Ab Initio Density Functional Theory Charge Distributions of Vinyltrimethylphosphonium, Vinylphosphorinium, and Vinyldiphosphonium Tetrafluoroborate Salts with Mechanistic Studies of Phospha-Michael Additions to Activated Acetylenes

Abstract

While vinylammonium and vinylpyridinium tetrafluoroborate salts have previously been well investigated by the Buszek research group in their applications to Diels-Alder and other reactions, very little is known about their phosphorus-containing derivatives, which in limited ab initio and synthetic efforts have yielded unique properties and deviations. Efforts to explore the extension to vinylphosphonium and other phosphorus containing tetrafluoroborate salts have become increasingly attractive due to recent advances and increased accessibility of ab initio calculations along with the prevalence of phosphorus in total synthesis efforts of medicinally relevant compounds. The ab initio efforts employed to provide insight on these compounds first included Gaussian density functional theory (DFT) calculations of charge densities and HOMO-LUMO gaps for the compounds. Significant charge disparities between the nitrogen-containing compounds and the analogous phosphorus-containing compounds were observed. In addition, the ab initio calculations of HOMO-LUMO gaps support prior studies which indicated that phosphonium tetrafluoroborate salts yielded higher reactivities than their ammonium analogs. The second part of the ab initio studies investigated predictive parameters for the regioselectivity of Diels-Alder addition to vinylammonium and vinylpyridinium tetrafluoroborate salts. Computational results show support in comparison to previous experimental results revealing that the trimethylammonium group was the stronger directing group compared to other substituent groups.
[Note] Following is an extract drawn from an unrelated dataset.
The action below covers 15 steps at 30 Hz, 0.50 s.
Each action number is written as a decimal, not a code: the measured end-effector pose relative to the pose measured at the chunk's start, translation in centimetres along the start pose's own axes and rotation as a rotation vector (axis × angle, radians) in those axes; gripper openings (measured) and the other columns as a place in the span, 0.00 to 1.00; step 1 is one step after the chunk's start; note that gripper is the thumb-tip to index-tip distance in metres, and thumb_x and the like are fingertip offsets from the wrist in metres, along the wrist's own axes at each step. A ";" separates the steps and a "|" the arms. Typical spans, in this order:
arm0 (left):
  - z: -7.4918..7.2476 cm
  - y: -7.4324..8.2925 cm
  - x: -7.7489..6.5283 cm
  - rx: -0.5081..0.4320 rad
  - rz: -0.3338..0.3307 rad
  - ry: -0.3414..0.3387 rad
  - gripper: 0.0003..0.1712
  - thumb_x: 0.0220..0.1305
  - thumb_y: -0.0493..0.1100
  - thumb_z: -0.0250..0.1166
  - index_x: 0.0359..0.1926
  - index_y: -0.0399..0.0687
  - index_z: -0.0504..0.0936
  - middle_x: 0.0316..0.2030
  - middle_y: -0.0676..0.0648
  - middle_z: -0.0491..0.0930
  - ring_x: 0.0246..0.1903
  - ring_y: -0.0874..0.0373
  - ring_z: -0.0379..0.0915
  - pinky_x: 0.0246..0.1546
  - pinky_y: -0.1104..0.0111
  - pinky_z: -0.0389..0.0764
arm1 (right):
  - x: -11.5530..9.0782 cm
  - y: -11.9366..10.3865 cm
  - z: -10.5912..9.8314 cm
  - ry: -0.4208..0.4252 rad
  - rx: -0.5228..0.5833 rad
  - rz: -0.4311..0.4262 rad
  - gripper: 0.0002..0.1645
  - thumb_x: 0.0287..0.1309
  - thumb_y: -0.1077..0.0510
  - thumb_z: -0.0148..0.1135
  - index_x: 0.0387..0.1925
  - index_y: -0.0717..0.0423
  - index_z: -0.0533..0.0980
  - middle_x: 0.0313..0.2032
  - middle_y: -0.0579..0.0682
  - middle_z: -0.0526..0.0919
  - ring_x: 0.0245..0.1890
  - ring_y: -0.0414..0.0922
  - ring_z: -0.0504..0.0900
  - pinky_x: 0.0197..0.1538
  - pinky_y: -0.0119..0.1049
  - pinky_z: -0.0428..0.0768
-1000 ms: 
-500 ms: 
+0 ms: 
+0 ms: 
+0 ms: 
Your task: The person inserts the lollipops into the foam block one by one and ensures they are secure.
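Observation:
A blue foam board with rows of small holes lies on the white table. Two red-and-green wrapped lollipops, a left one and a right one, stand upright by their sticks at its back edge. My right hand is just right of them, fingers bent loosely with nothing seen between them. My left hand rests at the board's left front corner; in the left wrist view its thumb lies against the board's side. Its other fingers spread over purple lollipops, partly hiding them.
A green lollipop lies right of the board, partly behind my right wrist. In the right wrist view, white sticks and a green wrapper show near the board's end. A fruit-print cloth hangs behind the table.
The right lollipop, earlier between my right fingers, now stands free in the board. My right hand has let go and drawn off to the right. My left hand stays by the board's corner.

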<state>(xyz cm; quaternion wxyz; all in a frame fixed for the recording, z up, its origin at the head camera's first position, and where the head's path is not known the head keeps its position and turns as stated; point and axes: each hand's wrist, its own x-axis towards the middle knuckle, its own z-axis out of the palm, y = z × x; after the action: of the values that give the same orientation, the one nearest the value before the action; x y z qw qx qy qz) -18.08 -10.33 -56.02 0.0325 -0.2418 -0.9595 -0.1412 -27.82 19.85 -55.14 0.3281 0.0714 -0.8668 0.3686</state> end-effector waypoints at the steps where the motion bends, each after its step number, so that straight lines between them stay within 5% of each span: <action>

Finally, phospha-Michael additions to triphenylphosphonium salts were investigated. Similar synthesis trends regarding E:Z ratios with various ester and amide substituents in these salts were observed. In contrast, there was significant deviations in E:Z product ratios and product type (seemingly a double-addition of the triphenylphosphonium salt) with the phospha-Michael addition to 3-butyn-2-one.